Send back all of the data, word for word.
START MATERIAL PROVIDED
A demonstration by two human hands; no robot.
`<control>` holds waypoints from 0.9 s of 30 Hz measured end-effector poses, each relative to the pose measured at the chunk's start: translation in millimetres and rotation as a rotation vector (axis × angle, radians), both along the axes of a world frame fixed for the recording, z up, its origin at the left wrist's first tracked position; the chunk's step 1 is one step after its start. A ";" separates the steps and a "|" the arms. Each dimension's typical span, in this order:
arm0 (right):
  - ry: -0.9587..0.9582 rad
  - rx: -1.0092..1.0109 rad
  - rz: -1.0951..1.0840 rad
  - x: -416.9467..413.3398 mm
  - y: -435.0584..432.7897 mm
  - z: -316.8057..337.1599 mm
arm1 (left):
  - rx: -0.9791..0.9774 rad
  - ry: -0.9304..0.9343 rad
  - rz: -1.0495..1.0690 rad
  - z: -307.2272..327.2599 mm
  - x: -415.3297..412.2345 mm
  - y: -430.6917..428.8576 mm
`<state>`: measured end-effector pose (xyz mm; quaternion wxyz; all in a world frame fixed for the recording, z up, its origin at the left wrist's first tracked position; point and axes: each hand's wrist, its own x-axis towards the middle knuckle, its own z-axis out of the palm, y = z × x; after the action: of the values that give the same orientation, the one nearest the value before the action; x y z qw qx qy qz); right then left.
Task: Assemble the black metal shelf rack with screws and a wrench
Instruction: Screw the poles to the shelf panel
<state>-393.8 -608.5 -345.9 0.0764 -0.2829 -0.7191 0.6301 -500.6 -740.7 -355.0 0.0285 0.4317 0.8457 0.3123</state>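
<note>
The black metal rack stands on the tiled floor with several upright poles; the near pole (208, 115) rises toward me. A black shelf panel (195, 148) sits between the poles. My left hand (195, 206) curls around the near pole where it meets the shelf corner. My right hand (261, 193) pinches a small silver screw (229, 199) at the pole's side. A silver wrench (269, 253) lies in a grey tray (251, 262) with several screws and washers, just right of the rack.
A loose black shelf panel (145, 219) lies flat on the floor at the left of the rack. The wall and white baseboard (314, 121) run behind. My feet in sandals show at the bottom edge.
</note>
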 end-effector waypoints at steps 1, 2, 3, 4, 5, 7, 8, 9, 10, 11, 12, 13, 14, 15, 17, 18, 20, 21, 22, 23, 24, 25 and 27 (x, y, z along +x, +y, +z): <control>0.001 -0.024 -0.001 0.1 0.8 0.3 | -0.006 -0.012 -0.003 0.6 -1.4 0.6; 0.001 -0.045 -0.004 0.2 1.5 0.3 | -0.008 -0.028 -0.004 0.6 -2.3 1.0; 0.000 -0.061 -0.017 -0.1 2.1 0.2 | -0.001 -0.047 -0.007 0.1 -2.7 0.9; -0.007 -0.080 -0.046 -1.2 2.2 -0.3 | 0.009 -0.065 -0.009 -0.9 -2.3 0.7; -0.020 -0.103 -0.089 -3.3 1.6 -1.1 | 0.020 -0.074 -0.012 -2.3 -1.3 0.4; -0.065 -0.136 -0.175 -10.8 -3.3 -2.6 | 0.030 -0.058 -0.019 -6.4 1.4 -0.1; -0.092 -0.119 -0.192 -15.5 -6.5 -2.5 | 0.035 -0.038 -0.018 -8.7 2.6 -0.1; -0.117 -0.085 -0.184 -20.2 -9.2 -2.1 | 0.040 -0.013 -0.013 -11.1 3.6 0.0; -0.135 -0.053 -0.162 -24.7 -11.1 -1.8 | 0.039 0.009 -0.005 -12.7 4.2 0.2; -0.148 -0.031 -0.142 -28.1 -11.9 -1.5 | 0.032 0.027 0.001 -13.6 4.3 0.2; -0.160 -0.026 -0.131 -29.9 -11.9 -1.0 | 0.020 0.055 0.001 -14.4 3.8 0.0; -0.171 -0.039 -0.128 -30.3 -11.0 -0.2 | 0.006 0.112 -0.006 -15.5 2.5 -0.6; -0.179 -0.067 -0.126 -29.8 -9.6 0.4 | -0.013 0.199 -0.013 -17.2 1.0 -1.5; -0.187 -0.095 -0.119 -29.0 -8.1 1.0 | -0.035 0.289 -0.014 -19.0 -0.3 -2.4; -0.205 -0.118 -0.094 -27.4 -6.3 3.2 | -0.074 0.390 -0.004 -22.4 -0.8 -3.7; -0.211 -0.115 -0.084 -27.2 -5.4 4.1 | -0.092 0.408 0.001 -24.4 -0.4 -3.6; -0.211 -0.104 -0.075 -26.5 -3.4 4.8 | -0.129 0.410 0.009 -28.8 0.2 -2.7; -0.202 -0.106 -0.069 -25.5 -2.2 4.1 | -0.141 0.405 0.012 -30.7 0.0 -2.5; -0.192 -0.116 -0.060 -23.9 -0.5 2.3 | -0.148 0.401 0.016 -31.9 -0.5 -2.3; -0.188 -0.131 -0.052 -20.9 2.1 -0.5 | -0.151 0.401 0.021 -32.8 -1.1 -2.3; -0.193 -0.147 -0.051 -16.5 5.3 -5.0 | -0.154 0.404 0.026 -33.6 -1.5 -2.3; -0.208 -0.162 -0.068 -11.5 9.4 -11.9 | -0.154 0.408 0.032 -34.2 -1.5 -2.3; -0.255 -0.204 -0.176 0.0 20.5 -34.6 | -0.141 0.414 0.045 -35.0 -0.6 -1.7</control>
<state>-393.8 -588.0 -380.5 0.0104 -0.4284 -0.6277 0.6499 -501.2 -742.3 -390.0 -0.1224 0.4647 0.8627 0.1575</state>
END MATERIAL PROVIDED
## FINAL ANSWER
A demonstration by two human hands; no robot.
`<control>` holds waypoints from 0.9 s of 30 Hz measured end-effector poses, each relative to the pose measured at the chunk's start: translation in millimetres and rotation as a rotation vector (axis × angle, radians), both along the axes of a world frame fixed for the recording, z up, its origin at the left wrist's first tracked position; the chunk's step 1 is one step after its start. A ";" separates the steps and a "|" the arms. Each dimension's typical span, in this order:
arm0 (right):
  - ry: -0.9587..0.9582 rad
  - rx: -1.0092..1.0109 rad
  - rz: -1.0951..1.0840 rad
  - x: -416.9467..413.3398 mm
  - y: -435.0584..432.7897 mm
  - z: -316.8057..337.1599 mm
arm1 (left):
  - rx: -0.9791..0.9774 rad
  - ry: -0.9304..0.9343 rad
  - rz: -1.0495..1.0690 rad
  - z: -307.2272..327.2599 mm
  - x: -415.3297..412.2345 mm
  - y: -430.6917..428.8576 mm
`<state>`: measured end-effector pose (xyz mm; quaternion wxyz; all in a world frame fixed for the recording, z up, its origin at the left wrist's first tracked position; point and axes: each hand's wrist, its own x-axis towards the middle knuckle, its own z-axis out of the palm, y = z × x; after the action: of the values that give the same orientation, the one nearest the value before the action; x y z qw qx qy qz); right then left.
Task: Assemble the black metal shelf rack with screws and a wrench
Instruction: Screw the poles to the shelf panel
<state>-393.8 -608.5 -345.9 0.0764 -0.2829 -0.7191 0.6301 -500.6 -740.7 -355.0 0.0285 0.4317 0.8457 0.3123</state>
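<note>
The black metal rack stands on the tiled floor with several upright poles; the near pole (208, 115) rises toward me. A black shelf panel (195, 148) sits between the poles. My left hand (195, 206) curls around the near pole where it meets the shelf corner. My right hand (261, 193) pinches a small silver screw (229, 199) at the pole's side. A silver wrench (269, 253) lies in a grey tray (251, 262) with several screws and washers, just right of the rack.
A loose black shelf panel (145, 219) lies flat on the floor at the left of the rack. The wall and white baseboard (314, 121) run behind. My feet in sandals show at the bottom edge.
</note>
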 end-effector waypoints at steps 1, 2, 3, 4, 5, 7, 8, 9, 10, 11, 12, 13, 14, 15, 17, 18, 20, 21, 22, 23, 24, 25 and 27 (x, y, z along +x, +y, +z): <control>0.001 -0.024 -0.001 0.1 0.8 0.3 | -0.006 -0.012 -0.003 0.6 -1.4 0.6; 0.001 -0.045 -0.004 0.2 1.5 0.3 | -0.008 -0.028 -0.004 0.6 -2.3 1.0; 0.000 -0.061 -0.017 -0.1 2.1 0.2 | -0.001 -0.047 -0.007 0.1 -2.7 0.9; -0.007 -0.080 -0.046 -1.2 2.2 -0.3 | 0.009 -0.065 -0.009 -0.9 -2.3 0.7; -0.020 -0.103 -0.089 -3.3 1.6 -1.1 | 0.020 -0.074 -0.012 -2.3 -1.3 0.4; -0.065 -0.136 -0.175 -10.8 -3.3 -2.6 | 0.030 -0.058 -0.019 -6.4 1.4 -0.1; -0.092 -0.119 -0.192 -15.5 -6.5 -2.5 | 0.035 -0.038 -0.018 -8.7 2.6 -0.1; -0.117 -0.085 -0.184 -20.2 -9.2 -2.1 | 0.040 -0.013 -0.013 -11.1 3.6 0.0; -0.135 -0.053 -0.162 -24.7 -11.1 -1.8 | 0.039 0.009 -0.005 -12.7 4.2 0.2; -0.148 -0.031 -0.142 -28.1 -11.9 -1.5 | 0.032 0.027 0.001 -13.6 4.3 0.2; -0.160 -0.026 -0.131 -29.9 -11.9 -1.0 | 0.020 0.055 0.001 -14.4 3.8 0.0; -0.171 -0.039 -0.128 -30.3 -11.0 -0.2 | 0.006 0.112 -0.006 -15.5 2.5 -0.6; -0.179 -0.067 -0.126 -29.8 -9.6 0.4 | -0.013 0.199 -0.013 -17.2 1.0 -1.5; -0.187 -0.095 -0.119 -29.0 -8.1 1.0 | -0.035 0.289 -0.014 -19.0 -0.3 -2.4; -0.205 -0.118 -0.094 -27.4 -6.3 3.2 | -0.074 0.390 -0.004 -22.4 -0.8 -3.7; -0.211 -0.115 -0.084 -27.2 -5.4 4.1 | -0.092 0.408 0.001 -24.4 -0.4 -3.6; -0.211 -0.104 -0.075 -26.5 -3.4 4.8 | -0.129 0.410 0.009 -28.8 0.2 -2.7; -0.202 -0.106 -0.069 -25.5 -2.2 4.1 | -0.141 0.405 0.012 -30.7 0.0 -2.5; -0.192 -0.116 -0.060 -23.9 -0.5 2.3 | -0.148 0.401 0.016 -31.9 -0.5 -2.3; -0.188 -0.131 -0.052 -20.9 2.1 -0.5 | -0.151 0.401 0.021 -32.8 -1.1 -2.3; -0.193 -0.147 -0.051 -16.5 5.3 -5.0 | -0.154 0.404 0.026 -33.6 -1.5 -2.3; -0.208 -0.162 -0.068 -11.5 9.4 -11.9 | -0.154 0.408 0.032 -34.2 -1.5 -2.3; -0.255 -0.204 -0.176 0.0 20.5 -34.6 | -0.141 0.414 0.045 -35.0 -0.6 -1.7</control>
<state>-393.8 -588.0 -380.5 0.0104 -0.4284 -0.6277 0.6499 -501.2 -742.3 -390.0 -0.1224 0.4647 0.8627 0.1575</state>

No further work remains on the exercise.